Y sucede exactamente así: al “verlo”, al experimentarlo vivo en nosotros, al reconocerlo como nuestro centro (o “Señor”), al comprender que somos Eso en nuestra identidad profunda, brota la alegría incondicionada.

La alegría que merece ese nombre -alegría profunda y sin objeto, más allá de las circunstancias que nos puedan acontecer- nace de “ver” lo que somos. Y no se trata de una creencia que requiera una adhesión por parte de la mente; no es un acto de fe. Se trata, más bien, de una experiencia profunda de comprensión a la que tenemos acceso en la medida en que, gracias al silencio, aprendemos a “ver” más allá de la mente y de las creencias aprendidas.

Tú no eres nada que puedas observar o nombrar. Tú eres Eso que es consciente de todo lo que puedes observar, el Fondo y que sostiene todas las formas, el único “Señor” que permanece en medio de todos los vaivenes de la impermanencia.

¿Dónde se apoya mi alegría?  ¿Cómo la cultivo?

PLENITUD Y DESPLIEGUE HISTÓRICO

Fiesta de la Ascensión

29 mayo 2022

Lc 24, 46-53

En aquel tiempo, dijo Jesús a sus discípulos: “Así estaba escrito: el Mesías padecerá, resucitará de entre los muertos al tercer día y en su nombre se predicará la conversión y el perdón de los pecados a todos los pueblos, comenzando por Jerusalén. Vosotros sois testigos de esto. Yo os enviaré lo que mi Padre ha prometido; vosotros quedaos en la ciudad, hasta que os revistáis de la fuerza de lo alto”. Después los sacó hacia Betania y, levantando las manos, los bendijo. Y mientras los bendecía se separó de ellos, subiendo hacia el cielo. Ellos se postraron ante él y se volvieron a Jerusalén con gran alegría; y estaban siempre en el Templo bendiciendo a Dios.

PLENITUD Y DESPLIEGUE HISTÓRICO

La “doble dimensión” que nos constituye -identidad y personalidad- puede verse desde otra perspectiva: somos plenitud que se va desplegando en forma de historia. La plenitud es atemporal; el desarrollo histórico aparece como lineal y secuencial. Una lectura ajustada de lo real tiene en cuenta esa doble dimensión, consciente de que cada uno de esos planos obedece a “leyes” diferentes.

En cuanto “seres históricos”, nos experimentamos impermanentes, frágiles y vulnerables, a la vez que vivimos considerándonos “actores” de nuestro destino, afrontando la vida como “tarea”.

El riesgo consiste en quedar reducidos a este plano, olvidando nuestra dimensión profunda.
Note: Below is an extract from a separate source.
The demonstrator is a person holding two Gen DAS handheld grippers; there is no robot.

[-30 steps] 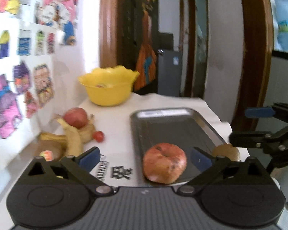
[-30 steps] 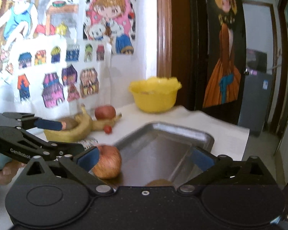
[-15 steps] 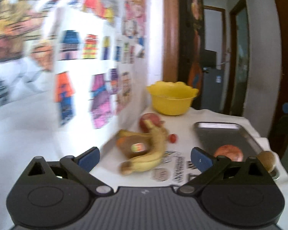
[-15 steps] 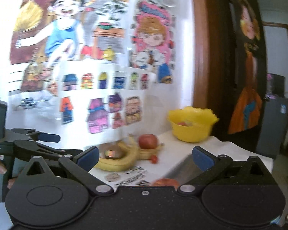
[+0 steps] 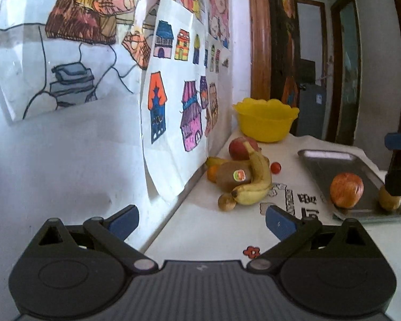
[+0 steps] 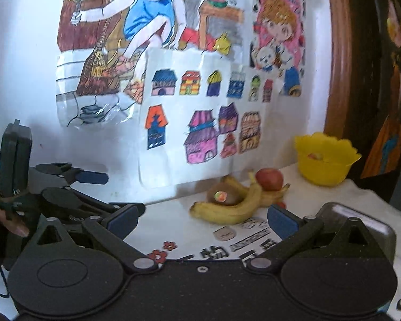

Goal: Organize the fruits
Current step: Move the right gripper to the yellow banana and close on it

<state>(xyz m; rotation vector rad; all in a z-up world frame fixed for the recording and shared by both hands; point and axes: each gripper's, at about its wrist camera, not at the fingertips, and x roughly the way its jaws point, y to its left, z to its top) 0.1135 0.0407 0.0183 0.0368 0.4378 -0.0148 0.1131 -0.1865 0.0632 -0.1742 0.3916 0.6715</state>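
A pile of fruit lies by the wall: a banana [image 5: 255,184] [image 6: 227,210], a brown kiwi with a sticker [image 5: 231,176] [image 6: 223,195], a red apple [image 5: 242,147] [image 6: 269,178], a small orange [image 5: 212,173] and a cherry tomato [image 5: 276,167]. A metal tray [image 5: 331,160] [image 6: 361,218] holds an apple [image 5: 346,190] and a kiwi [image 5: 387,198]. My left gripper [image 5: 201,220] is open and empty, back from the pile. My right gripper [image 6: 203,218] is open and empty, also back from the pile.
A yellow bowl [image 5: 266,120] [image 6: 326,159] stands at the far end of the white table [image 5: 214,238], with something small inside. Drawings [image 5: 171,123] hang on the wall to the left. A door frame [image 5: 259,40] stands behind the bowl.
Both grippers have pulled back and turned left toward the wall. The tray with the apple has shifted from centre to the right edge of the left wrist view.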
Cuando esto sucede, caemos en la ignorancia radical por la que, aun creyéndonos “conscientes”, nos perdemos en la confusión y en el sufrimiento mental.

Ese laberinto solo tiene una salida posible: la comprensión que nos permite abrirnos a nuestra verdadera identidad. A partir de ahí, se modifica nuestro modo de vernos, de leer la historia y de movernos en ella. Porque vivimos el despliegue sin perder la conexión con quienes realmente somos, es decir, anclados en la plenitud atemporal. En ella nos reconocemos siempre a salvo y desde ella se modifica nuestra visión de la historia y nuestro comportamiento en ella.

Seguiremos haciendo todo lo que tengamos que hacer en el discurrir diario, pero lo haremos -o mejor, se hará en nosotros- desde “otro lugar”. La historia aparecerá ante nosotros como un “juego divino”, con todo lo que encierra de compromiso, pero también de libertad. Del mismo modo que, al salir del sueño, nos liberamos de la carga de las pesadillas que lo acompañaban, al escapar de la confusión de la mente reductora, saboreamos el descanso profundo que sabe a plenitud y a liberación.

Somos seres históricos, con todo lo que ello implica, pero somos, a la vez y en profundidad, plenitud de vida.

¿Cómo y desde dónde vivo el día a día?